| Requirement |
Output only the lines below that start at the line containing "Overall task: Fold" and end at the line containing "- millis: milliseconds", with both ends kept.

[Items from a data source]
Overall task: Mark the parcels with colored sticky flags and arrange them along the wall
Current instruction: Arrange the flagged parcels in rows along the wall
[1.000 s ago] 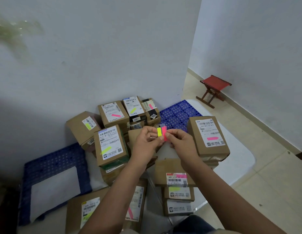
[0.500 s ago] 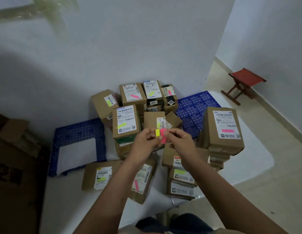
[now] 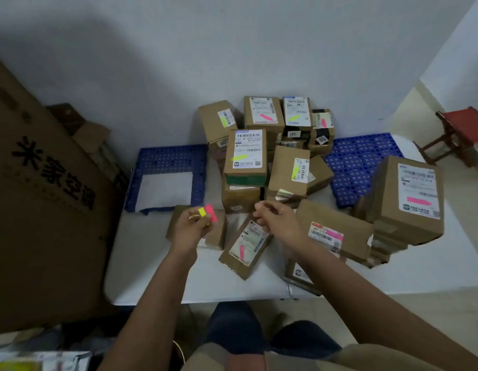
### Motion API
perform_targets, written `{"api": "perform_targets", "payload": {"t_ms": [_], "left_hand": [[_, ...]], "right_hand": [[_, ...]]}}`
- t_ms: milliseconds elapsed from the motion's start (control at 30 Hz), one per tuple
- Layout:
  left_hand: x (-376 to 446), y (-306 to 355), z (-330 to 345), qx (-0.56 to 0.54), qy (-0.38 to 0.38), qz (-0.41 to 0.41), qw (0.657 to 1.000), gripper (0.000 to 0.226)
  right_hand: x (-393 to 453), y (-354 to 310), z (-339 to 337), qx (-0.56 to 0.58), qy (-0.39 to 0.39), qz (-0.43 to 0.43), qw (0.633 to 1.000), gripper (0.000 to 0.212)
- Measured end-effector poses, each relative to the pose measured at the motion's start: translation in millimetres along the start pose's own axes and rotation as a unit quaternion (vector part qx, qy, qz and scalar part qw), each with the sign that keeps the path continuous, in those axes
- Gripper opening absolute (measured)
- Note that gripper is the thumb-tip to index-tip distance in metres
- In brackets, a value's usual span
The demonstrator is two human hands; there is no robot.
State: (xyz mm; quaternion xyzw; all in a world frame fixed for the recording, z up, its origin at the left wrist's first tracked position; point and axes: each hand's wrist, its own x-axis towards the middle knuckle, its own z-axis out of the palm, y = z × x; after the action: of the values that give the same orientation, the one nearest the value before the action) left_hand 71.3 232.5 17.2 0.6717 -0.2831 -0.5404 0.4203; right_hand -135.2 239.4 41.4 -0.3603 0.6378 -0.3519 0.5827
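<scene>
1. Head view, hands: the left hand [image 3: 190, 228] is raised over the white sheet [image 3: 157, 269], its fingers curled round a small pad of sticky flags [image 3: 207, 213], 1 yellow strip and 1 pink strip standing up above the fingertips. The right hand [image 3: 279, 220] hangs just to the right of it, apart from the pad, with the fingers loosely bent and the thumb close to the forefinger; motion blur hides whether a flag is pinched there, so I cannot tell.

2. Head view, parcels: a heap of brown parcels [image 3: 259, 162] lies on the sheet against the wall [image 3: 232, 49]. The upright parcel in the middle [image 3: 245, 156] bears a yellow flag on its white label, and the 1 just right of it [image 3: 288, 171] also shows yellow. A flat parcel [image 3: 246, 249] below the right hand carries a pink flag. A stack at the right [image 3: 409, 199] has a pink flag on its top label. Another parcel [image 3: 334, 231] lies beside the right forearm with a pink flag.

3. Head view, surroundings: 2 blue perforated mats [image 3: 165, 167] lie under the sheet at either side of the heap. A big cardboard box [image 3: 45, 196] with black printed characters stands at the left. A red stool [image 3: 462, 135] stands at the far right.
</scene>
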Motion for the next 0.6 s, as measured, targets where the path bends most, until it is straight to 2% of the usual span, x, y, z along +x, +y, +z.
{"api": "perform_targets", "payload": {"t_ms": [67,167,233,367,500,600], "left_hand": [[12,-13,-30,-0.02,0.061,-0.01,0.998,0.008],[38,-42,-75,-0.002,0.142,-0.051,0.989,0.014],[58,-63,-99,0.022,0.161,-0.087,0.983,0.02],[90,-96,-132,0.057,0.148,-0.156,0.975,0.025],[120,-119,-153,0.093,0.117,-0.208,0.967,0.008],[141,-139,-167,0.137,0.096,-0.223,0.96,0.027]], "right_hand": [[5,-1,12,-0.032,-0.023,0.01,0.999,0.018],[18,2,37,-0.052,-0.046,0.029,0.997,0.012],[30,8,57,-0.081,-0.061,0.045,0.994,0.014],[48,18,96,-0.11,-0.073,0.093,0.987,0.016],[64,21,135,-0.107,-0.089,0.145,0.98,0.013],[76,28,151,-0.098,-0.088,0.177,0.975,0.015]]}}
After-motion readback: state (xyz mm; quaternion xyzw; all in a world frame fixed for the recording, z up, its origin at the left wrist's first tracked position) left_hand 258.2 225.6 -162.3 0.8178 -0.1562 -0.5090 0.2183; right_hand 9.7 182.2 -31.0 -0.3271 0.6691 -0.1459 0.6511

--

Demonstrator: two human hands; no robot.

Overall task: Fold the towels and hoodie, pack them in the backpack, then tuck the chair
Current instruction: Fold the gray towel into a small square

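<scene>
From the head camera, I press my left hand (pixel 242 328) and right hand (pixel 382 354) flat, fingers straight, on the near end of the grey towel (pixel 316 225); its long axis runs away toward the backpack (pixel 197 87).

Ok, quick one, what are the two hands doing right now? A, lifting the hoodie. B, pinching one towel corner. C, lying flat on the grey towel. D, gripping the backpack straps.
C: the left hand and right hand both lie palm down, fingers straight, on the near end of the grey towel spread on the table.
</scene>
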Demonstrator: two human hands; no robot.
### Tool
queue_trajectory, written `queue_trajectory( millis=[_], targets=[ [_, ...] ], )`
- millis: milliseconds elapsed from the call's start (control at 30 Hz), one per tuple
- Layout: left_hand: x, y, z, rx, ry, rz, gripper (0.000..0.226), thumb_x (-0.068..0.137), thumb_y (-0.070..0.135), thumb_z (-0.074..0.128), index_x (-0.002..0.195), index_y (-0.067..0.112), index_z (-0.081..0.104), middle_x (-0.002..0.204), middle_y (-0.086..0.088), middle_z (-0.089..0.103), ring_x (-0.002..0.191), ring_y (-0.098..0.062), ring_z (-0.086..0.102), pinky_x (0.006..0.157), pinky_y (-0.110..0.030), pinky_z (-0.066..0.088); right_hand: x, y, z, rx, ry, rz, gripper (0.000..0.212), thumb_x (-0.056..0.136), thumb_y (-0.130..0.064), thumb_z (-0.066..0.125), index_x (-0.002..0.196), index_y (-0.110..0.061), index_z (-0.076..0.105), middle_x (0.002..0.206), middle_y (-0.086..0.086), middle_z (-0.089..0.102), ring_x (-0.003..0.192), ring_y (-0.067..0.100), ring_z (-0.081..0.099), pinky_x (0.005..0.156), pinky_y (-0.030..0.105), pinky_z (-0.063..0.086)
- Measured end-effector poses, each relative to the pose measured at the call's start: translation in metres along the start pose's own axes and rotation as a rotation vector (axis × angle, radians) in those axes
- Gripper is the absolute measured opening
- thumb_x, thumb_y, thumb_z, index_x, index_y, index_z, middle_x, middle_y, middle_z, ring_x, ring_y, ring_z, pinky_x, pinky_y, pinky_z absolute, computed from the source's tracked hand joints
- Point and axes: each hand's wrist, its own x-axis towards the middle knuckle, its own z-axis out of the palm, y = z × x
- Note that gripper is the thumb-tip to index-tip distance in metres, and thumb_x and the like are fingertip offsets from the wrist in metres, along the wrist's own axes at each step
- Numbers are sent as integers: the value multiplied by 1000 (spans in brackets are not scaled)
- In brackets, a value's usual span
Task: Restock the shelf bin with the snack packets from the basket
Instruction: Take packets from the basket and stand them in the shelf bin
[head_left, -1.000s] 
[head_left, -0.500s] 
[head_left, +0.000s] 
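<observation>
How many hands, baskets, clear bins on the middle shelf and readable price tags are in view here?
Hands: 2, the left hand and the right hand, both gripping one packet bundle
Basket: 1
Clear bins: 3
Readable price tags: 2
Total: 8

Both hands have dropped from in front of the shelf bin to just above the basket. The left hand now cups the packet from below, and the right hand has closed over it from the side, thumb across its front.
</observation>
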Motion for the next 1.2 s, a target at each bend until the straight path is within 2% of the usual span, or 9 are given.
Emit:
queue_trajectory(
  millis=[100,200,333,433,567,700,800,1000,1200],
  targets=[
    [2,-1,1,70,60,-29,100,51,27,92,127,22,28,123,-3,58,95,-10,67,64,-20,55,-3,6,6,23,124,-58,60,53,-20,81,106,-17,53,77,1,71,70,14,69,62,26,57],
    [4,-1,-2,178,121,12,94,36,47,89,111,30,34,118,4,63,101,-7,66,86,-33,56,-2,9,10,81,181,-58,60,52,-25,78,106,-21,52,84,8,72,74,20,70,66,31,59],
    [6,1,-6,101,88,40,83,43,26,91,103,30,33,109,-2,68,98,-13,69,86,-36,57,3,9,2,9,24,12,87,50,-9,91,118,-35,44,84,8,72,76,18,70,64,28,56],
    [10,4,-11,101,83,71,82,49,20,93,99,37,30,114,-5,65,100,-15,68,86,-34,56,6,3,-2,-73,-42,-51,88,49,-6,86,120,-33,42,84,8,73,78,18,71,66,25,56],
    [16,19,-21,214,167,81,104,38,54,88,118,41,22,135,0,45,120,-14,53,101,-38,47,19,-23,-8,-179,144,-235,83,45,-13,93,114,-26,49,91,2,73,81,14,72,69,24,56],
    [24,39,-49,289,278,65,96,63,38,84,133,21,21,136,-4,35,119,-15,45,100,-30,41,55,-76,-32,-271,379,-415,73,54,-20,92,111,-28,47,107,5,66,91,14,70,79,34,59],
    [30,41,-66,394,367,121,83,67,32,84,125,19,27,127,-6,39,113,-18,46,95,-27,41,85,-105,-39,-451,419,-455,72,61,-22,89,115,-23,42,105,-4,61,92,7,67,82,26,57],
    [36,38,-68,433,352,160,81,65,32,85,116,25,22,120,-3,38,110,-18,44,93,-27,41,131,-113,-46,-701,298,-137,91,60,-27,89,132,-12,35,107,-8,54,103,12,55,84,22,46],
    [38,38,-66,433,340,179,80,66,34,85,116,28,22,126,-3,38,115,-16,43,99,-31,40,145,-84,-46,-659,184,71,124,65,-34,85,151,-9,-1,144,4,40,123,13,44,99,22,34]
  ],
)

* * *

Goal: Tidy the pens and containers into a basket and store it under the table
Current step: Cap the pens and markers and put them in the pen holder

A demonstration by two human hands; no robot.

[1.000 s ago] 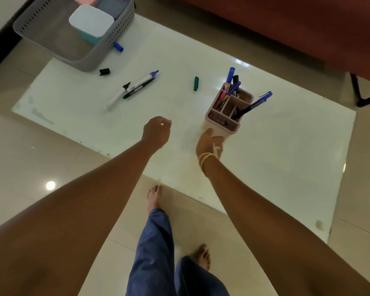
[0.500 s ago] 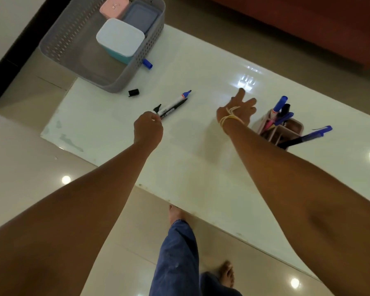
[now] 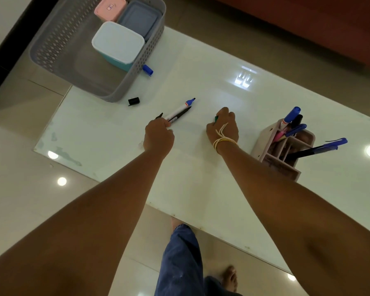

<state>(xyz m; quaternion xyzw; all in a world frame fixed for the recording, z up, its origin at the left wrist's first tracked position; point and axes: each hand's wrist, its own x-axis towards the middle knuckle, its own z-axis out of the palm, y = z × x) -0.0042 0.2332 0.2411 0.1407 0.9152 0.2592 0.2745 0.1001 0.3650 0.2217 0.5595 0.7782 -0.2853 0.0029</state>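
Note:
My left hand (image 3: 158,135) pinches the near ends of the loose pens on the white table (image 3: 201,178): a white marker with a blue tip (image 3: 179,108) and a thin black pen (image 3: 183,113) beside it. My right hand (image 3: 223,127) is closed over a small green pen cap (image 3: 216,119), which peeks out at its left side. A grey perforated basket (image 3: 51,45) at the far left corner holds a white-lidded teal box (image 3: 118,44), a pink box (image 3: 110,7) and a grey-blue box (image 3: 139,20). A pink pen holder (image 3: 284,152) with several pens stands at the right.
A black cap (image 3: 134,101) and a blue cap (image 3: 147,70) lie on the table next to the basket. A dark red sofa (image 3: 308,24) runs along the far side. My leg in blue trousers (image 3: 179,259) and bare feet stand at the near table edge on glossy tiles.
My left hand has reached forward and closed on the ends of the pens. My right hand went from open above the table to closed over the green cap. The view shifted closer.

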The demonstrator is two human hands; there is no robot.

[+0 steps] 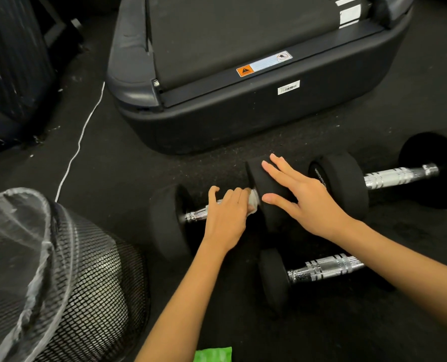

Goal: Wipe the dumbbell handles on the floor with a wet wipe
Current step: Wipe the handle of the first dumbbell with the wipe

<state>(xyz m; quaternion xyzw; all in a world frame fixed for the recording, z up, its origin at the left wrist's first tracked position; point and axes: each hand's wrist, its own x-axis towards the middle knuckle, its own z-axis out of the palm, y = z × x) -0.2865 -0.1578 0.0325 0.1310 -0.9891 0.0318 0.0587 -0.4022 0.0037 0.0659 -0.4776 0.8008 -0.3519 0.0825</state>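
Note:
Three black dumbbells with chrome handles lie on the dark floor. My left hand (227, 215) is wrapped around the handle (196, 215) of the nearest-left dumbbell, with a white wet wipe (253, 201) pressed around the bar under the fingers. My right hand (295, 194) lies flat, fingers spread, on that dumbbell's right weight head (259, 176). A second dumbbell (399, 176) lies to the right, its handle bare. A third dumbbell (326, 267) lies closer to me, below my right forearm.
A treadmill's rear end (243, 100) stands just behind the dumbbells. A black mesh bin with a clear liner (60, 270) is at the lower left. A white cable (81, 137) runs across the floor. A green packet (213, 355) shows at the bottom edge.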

| Response area |
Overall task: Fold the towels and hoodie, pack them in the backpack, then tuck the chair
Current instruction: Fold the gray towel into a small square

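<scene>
From the head camera, I press my left hand (pixel 242 328) and right hand (pixel 382 354) flat, fingers straight, on the near end of the grey towel (pixel 316 225); its long axis runs away toward the backpack (pixel 197 87).

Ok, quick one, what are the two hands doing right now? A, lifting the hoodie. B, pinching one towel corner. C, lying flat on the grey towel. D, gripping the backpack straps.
C: the left hand and right hand both lie palm down, fingers straight, on the near end of the grey towel spread on the table.
</scene>
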Demonstrator: two human hands; no robot.
### Tool
queue_trajectory, written `queue_trajectory( millis=[_], targets=[ [_, ...] ], )`
- millis: milliseconds elapsed from the call's start (control at 30 Hz), one per tuple

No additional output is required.